A bill proposing a raft of amendments aimed at setting up an exclusive economic zone will serve to turn Malta into a hub of renewable energy production, Prime Minister Robert Abela said on Wednesday. 

Addressing the House on the bill's second reading, Abela said it will serve to widen Malta’s economic territory without developing any more land, adding that while he believes that land reclamation is “very much needed” for the country, it is not what is being proposed. 

The bill is proposing various amendments to both the Civil and Criminal Codes as well as other ordinances in order to set up an exclusive economic zone some 12 nautical miles offshore from the country. 

The installation of offshore renewable facilities will strengthen the country’s position as an innovation leader in new sectors and calls for tenders with a focus on renewable energy projects will be the next step in the process. 

“The scope is to take advantage of the country’s potential and marry these projects with strategic partnerships to establish the Mediterranean as a hub for clean energy in which Malta emerges as a leader,” Abela said, citing an agreement Malta recently signed with Libya to establish a renewable energy interconnector

“Through the installation of renewable energy sources, primarily wind turbines and solar panels, we will be working towards producing clean energy for our country to meet our renewable goals and, why not, move it along to the rest of Europe.” 

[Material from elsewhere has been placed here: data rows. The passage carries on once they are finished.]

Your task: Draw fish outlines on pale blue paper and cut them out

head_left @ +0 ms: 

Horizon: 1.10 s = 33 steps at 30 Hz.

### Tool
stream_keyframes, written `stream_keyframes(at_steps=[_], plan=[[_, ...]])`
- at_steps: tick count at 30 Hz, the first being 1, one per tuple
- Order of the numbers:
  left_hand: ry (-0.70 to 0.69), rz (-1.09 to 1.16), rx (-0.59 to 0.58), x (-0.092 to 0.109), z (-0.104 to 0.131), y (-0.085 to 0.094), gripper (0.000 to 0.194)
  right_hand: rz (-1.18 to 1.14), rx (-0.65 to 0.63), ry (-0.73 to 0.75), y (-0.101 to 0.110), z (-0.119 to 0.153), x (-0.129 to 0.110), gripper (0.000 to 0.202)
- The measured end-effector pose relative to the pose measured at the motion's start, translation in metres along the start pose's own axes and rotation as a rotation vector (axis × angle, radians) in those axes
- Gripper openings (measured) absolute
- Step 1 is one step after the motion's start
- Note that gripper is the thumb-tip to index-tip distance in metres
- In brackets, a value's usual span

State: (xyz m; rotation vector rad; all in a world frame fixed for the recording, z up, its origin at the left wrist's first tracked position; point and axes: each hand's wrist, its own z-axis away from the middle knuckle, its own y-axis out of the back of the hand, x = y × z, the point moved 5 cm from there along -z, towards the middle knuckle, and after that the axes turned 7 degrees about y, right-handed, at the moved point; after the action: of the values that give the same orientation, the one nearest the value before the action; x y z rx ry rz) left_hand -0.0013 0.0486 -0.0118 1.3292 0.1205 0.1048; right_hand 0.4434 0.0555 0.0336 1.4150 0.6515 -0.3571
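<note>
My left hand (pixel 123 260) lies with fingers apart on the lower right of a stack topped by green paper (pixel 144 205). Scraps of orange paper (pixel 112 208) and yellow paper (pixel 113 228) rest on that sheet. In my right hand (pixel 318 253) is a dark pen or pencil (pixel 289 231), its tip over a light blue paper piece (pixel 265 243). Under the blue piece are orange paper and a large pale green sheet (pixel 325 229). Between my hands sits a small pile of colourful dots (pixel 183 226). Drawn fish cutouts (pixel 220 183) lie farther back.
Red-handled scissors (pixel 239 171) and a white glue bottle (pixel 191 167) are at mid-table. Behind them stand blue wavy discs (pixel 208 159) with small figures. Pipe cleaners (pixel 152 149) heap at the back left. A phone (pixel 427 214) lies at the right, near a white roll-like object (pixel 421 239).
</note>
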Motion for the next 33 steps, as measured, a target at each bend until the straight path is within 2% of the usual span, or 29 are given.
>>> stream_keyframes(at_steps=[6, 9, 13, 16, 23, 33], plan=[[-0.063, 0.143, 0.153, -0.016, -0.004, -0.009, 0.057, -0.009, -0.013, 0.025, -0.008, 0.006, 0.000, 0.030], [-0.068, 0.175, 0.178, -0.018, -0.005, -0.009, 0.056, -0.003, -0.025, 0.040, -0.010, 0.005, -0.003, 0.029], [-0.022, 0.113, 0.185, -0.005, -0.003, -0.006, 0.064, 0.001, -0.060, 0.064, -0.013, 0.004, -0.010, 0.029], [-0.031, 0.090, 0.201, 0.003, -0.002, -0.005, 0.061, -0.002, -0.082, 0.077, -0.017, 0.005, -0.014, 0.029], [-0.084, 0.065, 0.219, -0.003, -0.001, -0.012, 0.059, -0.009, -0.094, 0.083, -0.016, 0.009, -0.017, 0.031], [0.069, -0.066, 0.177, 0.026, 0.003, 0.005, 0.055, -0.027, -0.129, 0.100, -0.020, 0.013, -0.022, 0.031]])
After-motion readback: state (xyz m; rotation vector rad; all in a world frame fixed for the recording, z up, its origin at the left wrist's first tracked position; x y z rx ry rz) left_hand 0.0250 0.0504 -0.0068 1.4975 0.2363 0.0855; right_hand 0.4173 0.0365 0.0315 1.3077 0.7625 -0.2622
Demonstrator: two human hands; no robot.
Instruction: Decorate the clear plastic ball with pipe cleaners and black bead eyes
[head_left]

Abela said that the government is cognisant of resistance to the development of renewable energy projects on land due to the environmental impact these projects are projected to have. 

“The reality is that space in this country is what it is and we have to recognise that the installation of things like wind turbines will create environmental devastation,” he said. 

“But we don’t want to be in a position where we have to choose between having renewable energy sources and safeguarding the existing land mass.” 

Site will be located 12 to 25 nautical miles offshore

Speaking on Wednesday, Finance Minister Clyde Caruana said Malta has a continental shelf of around 71,000 square kilometres, while the proposed exclusive economic zone would comprise the area between 12 and 25 nautical miles from Malta’s shores, or around 7,500 square kilometres. 

The proposed amendments, he said, did not mean that it was earmarking the entire stretch of 7,500 square kilometres for development, but that when a project of merit is confirmed it has the legal certainty of operating within this area, knowing that is backed by strong legislation. 

“Investors must know that there is a rule of law safeguarding their interests and making sure that their investments are secure, that is what we are discussing today,” he said.

He said that dedicating around 10% of the space available to the exclusive economic zone is a “good start” in attracting various projects, with interest expressed from the fields of renewables, aquaculture and oil and gas industries. 

An area will have its coordinates declared within the exclusive zone once a project is confirmed, Caruana said, and projects will be obliged to follow international law and established navigational routes. 

“We have a lot of space, there is no need to fight people over the use of this space,” he said. 

Looking to the future, Caruana also said the zone could be used to introduce projects in emerging technologies such as carbon storage and hydrogen production. 

These projects, Caruana said, will also serve to address recommendations put forward by the European Commission urging Malta to move further towards renewable energy sources. 

The Commission, Caruana said, is pushing for Malta to curb its subsidies on energy prices, but the government is of the opinion that the issue can be solved by creating renewable energy sources. 

“The government intends to solve this issue by attracting the investment needed that will allow us to reduce costs on our energy spend, rather than raise the price of energy,” he said.

Correction: An earlier version of this article said metres instead of kilometres.